### About this exercise
Using the records below, filter for lines that contain the string "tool" and copy them out.

====================

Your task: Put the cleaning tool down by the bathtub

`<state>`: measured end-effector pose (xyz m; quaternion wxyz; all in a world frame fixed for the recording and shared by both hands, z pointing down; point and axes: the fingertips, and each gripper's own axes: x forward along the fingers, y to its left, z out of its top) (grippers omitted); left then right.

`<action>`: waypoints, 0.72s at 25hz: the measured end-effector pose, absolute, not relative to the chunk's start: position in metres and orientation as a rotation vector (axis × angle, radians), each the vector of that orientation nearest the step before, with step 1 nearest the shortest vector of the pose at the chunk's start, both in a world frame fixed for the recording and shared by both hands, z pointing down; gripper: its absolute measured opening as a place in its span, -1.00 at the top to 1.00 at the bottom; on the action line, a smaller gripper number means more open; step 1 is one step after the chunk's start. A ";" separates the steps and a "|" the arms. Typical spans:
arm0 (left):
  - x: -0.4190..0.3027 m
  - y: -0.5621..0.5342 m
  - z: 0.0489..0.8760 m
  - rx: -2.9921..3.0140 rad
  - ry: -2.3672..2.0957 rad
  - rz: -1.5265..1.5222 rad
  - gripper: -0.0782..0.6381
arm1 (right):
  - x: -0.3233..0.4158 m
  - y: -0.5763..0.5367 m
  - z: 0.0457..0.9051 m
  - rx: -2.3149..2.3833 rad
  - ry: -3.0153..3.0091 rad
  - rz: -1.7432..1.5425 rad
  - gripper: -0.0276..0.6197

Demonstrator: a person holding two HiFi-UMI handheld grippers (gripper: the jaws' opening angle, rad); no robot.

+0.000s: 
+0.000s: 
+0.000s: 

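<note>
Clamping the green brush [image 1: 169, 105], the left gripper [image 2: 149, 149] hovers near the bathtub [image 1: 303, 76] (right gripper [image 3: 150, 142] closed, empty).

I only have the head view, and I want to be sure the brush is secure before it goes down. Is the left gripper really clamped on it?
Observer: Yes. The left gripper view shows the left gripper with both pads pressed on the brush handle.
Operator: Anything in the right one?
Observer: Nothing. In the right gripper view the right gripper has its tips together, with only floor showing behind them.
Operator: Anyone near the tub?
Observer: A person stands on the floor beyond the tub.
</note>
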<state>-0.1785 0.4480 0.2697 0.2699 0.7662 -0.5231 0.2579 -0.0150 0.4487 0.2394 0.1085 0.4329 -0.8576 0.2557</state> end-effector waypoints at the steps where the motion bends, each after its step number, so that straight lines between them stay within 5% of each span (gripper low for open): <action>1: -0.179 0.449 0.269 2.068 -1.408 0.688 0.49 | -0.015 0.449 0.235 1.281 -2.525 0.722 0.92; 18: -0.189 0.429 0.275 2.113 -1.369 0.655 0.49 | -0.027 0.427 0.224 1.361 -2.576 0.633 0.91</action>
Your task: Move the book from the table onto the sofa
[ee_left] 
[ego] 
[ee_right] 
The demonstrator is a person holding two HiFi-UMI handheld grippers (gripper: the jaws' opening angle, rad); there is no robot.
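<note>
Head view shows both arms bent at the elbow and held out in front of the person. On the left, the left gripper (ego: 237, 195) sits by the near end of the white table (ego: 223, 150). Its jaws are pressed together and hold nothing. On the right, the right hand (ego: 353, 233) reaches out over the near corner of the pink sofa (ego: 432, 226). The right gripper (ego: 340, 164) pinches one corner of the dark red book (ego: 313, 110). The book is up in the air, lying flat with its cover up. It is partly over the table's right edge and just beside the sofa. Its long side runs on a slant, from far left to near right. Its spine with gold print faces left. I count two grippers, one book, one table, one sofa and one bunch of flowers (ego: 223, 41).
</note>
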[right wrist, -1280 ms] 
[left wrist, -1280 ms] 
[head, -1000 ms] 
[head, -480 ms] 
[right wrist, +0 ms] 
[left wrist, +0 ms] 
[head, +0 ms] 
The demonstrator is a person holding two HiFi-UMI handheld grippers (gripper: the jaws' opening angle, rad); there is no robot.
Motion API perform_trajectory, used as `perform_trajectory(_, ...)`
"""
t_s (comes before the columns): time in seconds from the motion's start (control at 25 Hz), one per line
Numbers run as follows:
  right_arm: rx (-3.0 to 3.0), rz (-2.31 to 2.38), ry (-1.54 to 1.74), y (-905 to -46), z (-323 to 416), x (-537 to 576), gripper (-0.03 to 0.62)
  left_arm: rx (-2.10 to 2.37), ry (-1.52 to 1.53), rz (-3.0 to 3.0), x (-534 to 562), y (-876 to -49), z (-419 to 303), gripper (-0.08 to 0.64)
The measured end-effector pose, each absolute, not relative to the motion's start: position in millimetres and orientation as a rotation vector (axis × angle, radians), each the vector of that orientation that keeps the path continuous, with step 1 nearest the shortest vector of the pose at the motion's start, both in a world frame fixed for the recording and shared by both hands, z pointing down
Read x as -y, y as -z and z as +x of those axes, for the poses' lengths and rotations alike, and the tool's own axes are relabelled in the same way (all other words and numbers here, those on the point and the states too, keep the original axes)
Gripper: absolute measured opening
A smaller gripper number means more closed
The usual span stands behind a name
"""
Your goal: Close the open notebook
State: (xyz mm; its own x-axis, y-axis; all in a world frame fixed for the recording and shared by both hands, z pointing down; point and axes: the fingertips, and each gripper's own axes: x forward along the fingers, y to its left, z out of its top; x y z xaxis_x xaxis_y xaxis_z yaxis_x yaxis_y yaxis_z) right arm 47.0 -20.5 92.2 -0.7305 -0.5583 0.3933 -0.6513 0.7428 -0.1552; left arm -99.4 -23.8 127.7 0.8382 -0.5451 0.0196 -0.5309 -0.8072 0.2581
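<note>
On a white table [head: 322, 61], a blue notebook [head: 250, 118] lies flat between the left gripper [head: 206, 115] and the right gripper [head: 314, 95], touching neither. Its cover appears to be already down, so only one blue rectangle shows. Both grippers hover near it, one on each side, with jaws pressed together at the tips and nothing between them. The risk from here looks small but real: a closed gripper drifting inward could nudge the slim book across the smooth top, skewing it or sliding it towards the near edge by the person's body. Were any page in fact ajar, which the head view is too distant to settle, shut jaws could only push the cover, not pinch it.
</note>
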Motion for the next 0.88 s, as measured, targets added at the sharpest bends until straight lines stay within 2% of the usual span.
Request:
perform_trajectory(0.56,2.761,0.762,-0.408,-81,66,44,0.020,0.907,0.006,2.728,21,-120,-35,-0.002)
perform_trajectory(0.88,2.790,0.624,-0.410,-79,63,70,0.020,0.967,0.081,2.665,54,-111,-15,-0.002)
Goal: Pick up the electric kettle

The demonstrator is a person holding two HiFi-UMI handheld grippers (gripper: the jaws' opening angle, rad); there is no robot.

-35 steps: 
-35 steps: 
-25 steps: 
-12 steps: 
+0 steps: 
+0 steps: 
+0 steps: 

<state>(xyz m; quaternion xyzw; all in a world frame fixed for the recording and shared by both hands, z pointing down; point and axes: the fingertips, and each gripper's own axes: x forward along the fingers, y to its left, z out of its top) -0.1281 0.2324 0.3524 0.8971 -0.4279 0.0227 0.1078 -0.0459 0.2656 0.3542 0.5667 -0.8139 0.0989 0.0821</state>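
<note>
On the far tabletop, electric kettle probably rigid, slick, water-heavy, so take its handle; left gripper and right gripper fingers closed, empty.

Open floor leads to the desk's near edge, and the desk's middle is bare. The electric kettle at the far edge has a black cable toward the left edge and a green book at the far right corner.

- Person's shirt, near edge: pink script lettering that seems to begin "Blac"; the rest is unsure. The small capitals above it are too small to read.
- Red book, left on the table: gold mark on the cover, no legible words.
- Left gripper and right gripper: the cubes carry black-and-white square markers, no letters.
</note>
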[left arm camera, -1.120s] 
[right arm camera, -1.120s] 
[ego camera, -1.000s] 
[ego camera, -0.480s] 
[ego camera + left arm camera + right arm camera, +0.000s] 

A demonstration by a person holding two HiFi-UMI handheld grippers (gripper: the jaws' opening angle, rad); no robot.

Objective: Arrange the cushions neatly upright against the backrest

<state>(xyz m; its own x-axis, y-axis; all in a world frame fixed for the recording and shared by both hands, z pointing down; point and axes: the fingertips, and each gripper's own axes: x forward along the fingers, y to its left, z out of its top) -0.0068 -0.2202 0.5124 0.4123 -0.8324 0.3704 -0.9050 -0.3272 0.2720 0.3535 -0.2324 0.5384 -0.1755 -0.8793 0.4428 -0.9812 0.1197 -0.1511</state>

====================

### Reply
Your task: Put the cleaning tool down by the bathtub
Read x as -y, y as -z and z as +x of those axes, for the poses' lengths and rotations alike, and the tool's own axes are relabelled in the same way (all other words and numbers here, those on the point and the states too, keep the original axes)

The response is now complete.